Jeremy Gibbons: "Parametric Datatype-Genericity"
  (joint work with Ross Paterson)

  Datatype-generic programs are programs parametrized by a
  datatype or type functor. There are two main styles of datatype-
  generic programming: the Algebra of Programming approach,
  characterized by structured recursion operators parametrized by a
  shape functor, and the Generic Haskell approach, characterized by
  case analysis over the structure of a datatype. We show that the
  former enjoys a kind of parametricity, relating the behaviours of
  generic functions at different types; in contrast, the latter is more
  ad hoc, with no coherence required or provided between the various
  clauses.


Mike Sperber: Age and Tractability: Scheme 48 through the Years

  Scheme 48 is a substantial Scheme system that has been around for over
  20 years.  Despite its substantial functionality, it has maintained
  tractability, one of its most important design goals.  Tractability has
  been achieved through rigorous modularization and determined re-use of
  central system components.  In particular, Scheme 48 has recently
  acquired an optimizing native-code compiler, large parts of which were
  re-used from previously existing components.  The talk gives an overview
  of the state of the system (particularly the optimizing native-code
  compiler), how it is different from other systems, and how re-use and
  modularization have affected its development.

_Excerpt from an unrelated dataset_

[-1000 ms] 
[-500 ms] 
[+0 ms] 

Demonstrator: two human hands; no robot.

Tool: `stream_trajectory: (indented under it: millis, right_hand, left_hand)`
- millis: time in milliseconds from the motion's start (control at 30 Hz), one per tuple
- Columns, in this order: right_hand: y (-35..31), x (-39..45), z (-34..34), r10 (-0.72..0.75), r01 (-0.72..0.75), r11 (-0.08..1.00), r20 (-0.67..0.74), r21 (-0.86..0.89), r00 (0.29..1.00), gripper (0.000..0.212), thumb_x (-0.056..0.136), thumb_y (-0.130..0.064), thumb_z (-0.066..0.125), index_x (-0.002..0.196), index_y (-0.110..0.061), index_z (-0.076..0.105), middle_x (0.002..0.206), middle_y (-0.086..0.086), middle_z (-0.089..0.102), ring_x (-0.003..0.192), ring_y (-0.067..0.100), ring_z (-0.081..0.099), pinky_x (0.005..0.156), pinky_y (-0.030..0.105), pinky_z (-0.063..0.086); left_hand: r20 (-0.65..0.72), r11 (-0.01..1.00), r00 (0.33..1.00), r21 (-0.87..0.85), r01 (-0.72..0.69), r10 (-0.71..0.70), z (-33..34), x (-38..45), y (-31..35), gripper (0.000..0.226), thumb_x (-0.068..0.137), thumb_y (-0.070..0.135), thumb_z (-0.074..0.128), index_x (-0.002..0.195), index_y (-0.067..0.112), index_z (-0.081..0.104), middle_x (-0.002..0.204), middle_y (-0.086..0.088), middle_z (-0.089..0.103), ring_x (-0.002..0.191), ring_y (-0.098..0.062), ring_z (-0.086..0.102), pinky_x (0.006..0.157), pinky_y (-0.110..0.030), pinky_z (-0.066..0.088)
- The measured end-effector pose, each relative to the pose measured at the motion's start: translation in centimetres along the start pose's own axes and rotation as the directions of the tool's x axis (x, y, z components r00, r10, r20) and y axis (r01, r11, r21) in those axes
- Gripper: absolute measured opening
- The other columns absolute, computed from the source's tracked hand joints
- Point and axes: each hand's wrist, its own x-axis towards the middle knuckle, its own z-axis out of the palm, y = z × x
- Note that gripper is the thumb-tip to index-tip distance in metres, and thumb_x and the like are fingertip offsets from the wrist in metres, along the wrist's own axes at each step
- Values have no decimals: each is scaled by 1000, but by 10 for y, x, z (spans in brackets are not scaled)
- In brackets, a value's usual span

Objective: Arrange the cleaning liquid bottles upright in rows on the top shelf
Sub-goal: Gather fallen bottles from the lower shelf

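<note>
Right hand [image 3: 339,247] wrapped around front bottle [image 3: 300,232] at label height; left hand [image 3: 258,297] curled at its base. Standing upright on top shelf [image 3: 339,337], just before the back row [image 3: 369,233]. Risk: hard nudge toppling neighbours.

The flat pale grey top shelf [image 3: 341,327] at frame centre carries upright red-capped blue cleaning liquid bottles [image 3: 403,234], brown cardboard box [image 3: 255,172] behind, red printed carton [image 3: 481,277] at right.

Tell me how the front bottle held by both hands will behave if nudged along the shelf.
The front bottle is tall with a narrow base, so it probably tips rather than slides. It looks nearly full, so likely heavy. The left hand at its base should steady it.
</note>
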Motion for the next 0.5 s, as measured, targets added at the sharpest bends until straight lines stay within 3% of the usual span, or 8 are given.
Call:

Mike Sperber: It's All about Being Right: Lessons from the R6RS Process

  In the Revised Reports on Scheme up to R5RS, the language could only be
  changed by unanimous consent. It has been widely believed that any
  language changes made in this way would clearly be the right
  thing. Arguably, this process reached its limits with the Revised5
  Report on Scheme: Crucial language additions such as modules, records
  and exceptions had little chance of reaching unamimous consent, no
  matter what the specific design. While the editors of the Revised6
  Report no longer follow this rule, standardization is still driven by a
  strong desire to do the right thing. Continuing the tradition of Lisp
  culture, reaching this goal has been difficult and elusive, as the
  participants hold different and strongly opinionated ideas about what
  the right thing is. In the talk, I will review the R6RS process, and
  attempt to show that R6RS is indeed the right thing for Scheme.